- Main and Obstacle Characters
- Build Characters
- Problem, Solution, Focus and Direction
- Change and Steadfast Characters
Dramatica : Are there any particular areas of story you’d like me to cover? Plot, Character, Theme, Storyforming, etc.
Nawtigrl : Storytelling.
Dramatica : Okay, here’s some information on Storytelling. Stop me if you have any questions, or want to change the subject. First of all, Dramatica theory divides stories into two broad categories: Storyforming and Storytelling. To see the difference, look at West Side Story and Romeo and Juliet Both have essentially the same dramatic structure, but the storyTELLING is quite different.

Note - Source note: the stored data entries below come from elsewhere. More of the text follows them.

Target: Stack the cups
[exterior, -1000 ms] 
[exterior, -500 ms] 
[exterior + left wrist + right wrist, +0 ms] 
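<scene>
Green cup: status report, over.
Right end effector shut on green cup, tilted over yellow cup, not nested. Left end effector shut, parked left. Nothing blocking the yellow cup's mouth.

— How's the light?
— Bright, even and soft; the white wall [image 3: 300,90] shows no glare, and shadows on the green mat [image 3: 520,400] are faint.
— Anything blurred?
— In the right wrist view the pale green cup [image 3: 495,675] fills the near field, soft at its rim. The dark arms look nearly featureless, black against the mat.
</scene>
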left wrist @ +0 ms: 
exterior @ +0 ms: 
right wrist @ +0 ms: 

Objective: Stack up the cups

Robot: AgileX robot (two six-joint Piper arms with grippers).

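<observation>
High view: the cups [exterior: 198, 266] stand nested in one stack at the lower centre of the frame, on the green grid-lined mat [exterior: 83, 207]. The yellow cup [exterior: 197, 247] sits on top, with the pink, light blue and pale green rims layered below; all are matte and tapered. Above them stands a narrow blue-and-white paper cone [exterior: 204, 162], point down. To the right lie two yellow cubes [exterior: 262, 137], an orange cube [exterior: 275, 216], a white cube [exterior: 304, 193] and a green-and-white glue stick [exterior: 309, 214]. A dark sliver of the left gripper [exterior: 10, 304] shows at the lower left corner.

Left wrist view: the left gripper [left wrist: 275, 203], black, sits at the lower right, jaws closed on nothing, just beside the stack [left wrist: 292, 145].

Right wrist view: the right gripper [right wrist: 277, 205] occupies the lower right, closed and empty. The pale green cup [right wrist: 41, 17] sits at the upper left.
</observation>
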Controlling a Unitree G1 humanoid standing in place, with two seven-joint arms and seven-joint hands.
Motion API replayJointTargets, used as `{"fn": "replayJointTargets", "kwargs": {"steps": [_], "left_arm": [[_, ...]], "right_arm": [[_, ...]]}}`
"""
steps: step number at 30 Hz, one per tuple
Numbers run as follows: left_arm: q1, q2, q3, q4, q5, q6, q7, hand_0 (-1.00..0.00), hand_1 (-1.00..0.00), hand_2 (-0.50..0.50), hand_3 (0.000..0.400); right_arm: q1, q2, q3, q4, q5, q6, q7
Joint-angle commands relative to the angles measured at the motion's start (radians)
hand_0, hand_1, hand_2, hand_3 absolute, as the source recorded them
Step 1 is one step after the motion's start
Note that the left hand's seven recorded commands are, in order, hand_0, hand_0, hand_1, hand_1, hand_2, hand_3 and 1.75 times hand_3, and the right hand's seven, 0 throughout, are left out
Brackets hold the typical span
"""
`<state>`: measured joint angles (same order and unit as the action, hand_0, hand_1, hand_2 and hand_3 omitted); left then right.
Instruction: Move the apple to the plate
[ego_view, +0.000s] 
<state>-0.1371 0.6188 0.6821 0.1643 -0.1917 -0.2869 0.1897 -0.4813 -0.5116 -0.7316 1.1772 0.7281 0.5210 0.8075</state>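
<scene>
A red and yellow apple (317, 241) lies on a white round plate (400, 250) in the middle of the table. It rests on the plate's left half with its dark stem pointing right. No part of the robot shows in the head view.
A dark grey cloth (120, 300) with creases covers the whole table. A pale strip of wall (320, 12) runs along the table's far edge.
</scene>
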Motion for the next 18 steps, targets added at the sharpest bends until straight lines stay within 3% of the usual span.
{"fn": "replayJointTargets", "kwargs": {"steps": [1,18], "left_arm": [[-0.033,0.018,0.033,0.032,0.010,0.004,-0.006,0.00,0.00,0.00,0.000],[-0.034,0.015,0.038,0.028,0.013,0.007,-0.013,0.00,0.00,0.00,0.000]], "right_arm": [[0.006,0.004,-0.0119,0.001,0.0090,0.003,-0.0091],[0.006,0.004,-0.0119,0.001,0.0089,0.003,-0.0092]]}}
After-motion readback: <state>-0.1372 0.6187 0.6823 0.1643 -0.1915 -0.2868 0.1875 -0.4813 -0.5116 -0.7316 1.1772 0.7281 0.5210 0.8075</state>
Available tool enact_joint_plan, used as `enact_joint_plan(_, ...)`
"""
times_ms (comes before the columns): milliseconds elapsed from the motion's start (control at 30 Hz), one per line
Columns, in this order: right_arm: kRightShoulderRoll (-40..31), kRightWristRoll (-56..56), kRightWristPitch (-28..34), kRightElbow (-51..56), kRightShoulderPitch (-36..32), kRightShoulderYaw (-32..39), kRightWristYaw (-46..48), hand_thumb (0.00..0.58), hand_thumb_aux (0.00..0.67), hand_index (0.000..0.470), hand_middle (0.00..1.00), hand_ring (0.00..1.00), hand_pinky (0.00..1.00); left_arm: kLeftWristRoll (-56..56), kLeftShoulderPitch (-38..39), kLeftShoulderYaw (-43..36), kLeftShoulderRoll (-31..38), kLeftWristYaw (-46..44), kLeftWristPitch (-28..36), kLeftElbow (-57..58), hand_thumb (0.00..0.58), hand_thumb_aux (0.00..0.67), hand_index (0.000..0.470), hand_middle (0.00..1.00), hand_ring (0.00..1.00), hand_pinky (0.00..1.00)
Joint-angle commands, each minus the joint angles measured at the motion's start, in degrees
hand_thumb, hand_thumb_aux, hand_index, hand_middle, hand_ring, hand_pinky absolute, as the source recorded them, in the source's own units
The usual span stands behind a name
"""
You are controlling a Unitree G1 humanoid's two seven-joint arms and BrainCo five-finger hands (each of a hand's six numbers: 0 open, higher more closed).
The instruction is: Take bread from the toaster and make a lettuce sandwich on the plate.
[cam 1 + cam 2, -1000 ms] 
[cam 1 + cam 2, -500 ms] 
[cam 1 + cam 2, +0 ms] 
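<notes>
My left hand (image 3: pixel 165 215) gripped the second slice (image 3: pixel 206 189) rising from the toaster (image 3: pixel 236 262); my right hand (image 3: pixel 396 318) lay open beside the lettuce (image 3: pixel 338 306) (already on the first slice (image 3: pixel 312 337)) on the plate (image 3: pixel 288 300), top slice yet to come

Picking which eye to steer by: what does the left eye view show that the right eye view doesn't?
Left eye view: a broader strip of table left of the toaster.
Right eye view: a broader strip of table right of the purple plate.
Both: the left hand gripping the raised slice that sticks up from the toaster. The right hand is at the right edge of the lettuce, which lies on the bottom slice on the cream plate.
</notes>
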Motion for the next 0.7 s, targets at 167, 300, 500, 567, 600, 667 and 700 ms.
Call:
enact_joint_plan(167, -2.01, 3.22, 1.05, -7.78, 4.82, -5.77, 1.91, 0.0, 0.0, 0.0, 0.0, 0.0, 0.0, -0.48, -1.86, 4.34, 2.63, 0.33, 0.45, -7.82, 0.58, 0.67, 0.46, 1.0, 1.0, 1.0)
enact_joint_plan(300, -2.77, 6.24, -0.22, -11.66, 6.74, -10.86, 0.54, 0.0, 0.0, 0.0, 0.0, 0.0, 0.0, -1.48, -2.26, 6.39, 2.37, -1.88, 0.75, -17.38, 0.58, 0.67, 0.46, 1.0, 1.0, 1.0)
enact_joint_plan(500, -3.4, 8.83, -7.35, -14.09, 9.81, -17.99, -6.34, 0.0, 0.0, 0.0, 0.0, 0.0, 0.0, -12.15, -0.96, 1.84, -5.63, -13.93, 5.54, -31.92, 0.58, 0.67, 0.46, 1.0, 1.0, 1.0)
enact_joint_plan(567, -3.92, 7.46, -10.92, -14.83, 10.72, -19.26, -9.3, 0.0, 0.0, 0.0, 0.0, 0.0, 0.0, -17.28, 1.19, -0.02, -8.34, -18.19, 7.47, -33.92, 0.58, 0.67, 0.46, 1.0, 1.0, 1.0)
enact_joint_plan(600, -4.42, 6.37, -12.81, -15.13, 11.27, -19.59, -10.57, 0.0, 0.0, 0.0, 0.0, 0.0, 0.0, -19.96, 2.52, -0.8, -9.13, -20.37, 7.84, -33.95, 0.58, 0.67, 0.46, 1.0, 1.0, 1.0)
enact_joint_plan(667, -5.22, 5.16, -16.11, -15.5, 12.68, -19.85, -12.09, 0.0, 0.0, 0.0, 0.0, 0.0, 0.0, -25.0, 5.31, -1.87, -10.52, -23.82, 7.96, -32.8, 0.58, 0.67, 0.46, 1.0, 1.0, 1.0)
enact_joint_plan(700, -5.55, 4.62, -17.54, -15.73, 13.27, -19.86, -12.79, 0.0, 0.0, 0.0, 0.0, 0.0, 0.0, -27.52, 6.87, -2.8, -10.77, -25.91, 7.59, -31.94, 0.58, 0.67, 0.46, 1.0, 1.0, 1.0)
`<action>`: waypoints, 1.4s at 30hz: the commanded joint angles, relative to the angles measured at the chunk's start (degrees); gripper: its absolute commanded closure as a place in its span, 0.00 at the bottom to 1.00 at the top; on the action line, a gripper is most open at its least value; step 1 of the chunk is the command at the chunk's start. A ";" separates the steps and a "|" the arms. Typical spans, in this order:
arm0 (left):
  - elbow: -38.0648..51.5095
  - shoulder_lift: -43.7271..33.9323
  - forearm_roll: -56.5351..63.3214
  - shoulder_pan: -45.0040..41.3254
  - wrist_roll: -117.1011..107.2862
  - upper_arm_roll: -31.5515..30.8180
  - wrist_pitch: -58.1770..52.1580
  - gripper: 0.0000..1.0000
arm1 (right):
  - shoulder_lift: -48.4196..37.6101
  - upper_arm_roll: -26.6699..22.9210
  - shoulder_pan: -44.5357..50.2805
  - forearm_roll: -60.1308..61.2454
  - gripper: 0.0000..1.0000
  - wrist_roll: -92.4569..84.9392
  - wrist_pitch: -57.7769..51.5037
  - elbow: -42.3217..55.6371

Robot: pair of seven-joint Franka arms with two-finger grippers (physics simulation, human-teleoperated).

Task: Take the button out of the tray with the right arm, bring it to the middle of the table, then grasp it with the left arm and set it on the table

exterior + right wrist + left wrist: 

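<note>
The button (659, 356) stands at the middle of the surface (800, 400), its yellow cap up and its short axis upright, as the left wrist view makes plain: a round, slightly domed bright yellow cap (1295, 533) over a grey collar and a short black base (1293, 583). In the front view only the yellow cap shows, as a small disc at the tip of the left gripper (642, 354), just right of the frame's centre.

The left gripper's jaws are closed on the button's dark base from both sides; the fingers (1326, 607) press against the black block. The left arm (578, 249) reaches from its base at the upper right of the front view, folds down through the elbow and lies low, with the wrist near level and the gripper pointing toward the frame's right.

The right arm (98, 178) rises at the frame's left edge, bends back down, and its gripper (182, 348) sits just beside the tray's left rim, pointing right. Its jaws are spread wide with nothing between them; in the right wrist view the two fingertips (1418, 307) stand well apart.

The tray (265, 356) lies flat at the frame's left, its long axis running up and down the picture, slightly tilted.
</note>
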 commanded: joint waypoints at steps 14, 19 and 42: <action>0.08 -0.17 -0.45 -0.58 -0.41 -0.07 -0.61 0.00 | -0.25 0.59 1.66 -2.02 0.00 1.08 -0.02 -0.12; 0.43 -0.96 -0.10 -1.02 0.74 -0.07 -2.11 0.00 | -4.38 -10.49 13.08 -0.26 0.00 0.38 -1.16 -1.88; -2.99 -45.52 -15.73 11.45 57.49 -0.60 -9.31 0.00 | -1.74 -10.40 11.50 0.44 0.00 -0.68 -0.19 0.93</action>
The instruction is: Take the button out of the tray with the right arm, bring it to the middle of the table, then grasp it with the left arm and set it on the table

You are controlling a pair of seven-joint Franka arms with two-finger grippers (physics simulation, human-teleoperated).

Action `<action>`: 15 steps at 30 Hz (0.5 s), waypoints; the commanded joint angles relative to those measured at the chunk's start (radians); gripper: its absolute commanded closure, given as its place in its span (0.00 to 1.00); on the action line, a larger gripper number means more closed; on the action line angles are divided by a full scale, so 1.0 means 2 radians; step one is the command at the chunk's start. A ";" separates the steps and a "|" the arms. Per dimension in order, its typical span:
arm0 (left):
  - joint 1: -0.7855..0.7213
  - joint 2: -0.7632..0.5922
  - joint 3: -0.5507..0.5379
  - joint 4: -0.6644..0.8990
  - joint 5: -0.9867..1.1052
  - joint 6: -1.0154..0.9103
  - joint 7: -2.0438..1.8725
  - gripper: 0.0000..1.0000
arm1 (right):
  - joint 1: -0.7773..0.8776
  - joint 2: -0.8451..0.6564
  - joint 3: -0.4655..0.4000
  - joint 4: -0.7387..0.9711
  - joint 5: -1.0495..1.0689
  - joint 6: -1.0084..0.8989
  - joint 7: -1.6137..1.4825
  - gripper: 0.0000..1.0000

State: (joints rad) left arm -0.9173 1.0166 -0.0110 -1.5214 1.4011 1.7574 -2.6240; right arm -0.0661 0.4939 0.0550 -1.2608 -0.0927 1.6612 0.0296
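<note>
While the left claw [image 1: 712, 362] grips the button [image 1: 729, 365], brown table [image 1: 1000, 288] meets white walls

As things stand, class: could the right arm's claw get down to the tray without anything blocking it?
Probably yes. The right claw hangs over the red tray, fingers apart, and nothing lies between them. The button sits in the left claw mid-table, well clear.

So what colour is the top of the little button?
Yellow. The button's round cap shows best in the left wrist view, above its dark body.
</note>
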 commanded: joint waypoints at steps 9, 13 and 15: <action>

Nawtigrl : How to handle all the resolutions with all the elements at once to move forward?
Dramatica : Ah! Dramatica has SO MUCH detail about your story, that to try and use it all as a blueprint, would smother your creativity. The heart of creativity is to blend many meanings into a single symbol. What we suggest is, that rather than trying to use the 150 pages of reports and all of the storypoints as a blueprint, just read the reports to get a “feel” for your story. The reports and storypoints are designed to shine some light into the areas you may not always think to look. Then, when you see what’s there, your instincts can take over again.
Nawtigrl : OK, I’m rewriting and ..
Dramatica : So you are coming to Dramatica with an existing draft, and want to know how to get some use out of the software in that case?
Nawtigrl : yes
Dramatica : Okay. When rewriting…authors, in their first draft, often don’t know exactly what they want their story to be, until they have completed the first draft. By following their personal muse, they are able, in the end, to discover the essence of what they want to say.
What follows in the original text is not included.